▸ Brief
Repeat the data that follows in full. Do not include the pictures.

▸ Stored data
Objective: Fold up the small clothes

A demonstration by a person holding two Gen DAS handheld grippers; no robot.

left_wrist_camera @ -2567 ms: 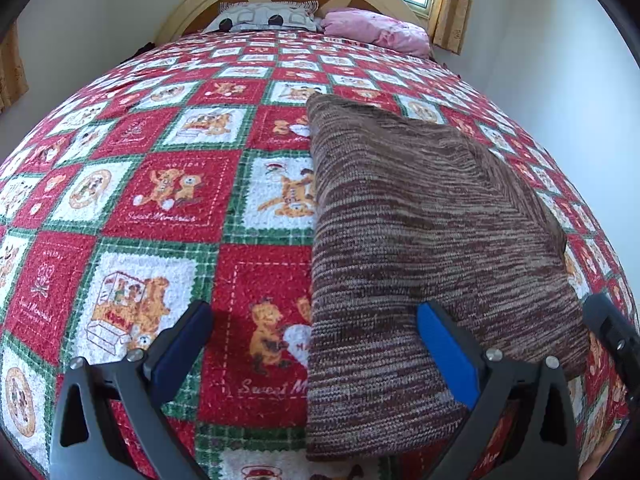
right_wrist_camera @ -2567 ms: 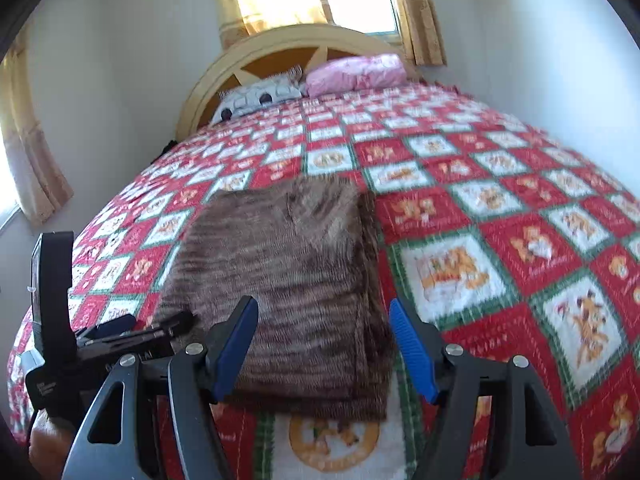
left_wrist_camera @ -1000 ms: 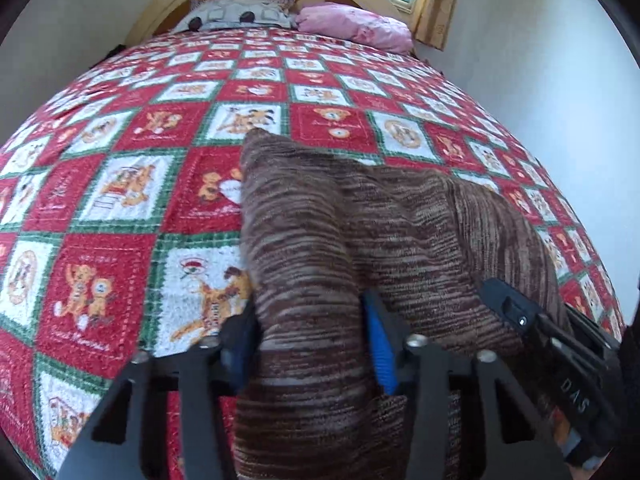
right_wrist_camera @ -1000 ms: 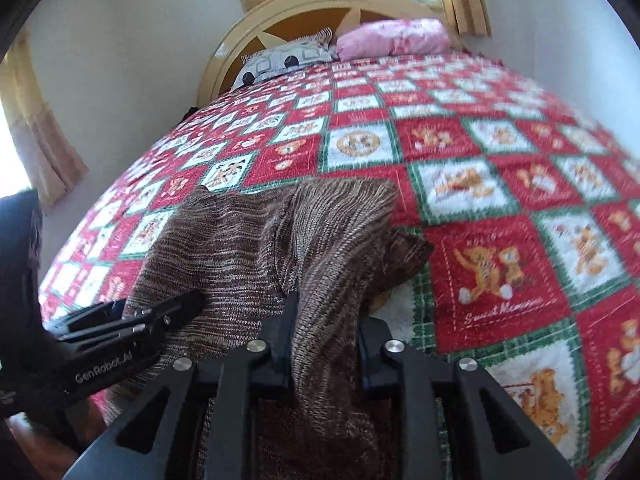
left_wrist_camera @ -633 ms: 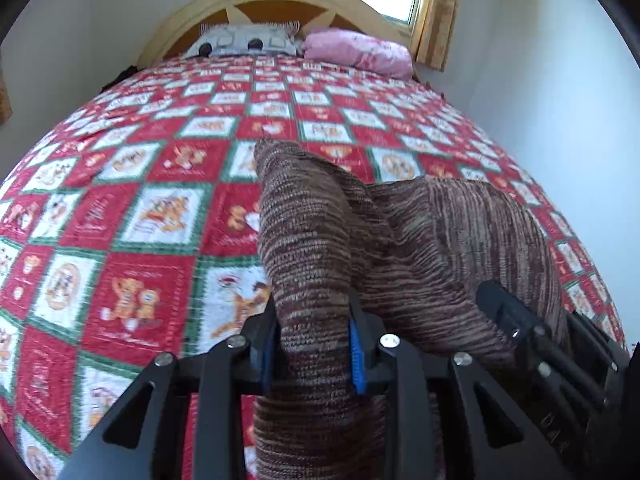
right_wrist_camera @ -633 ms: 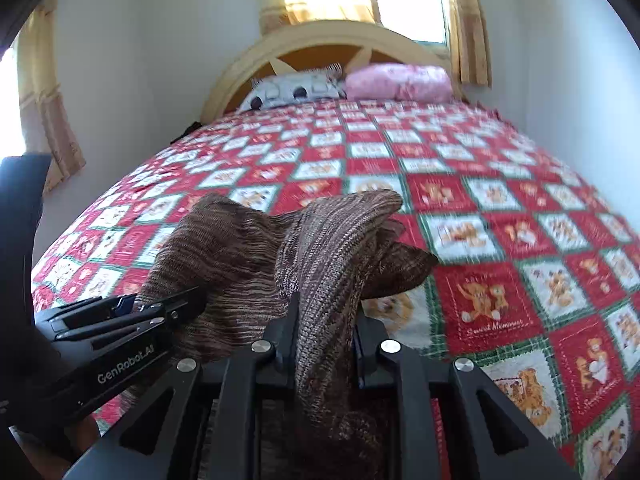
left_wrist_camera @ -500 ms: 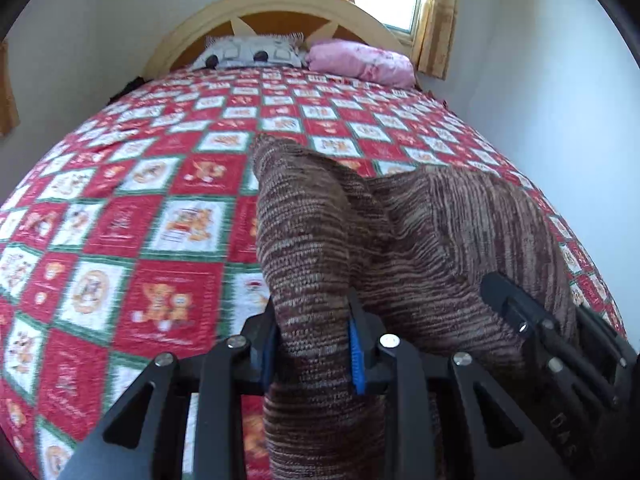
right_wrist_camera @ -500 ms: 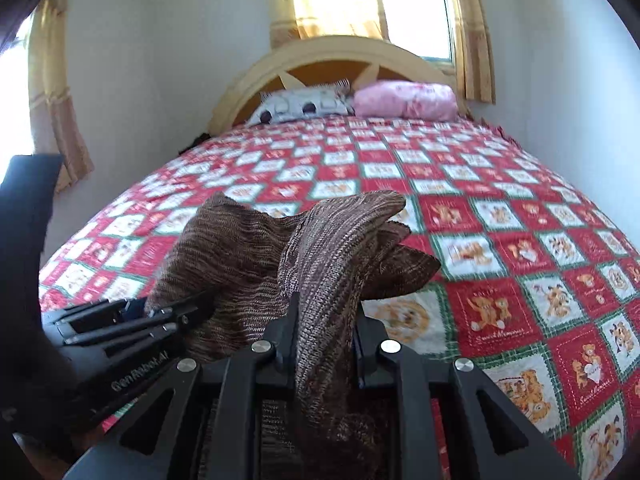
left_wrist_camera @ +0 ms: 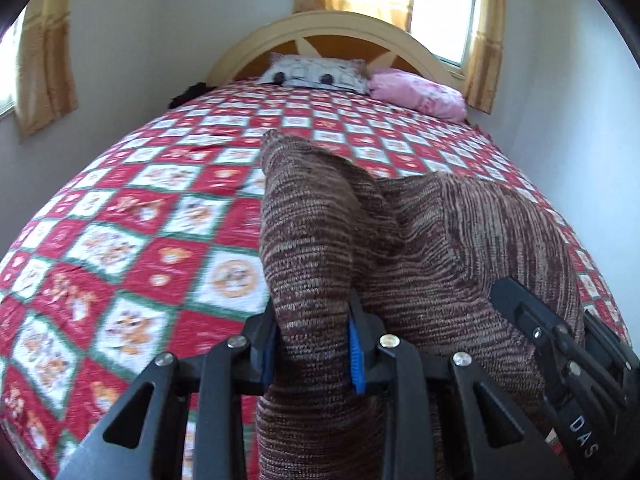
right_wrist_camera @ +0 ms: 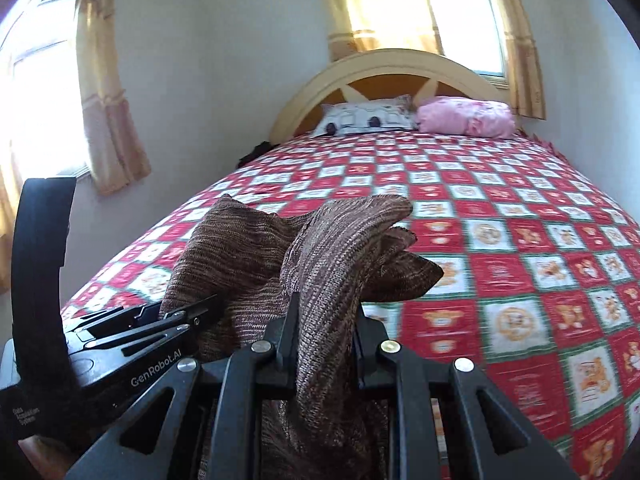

▸ Solution to this task
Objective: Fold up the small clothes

A demonstration by a person holding two Gen DAS handheld grippers; no robot.

left_wrist_camera @ -2567 ms: 
right_wrist_camera @ -2567 ms: 
left_wrist_camera @ -1000 ms: 
right_wrist_camera @ -1000 ms: 
left_wrist_camera @ -633 ms: 
right_wrist_camera @ -633 ms: 
left_wrist_camera @ -500 ms: 
right_wrist_camera @ -500 ms: 
left_wrist_camera @ +0 ms: 
right_wrist_camera @ +0 ms: 

The exercise requires nothing else.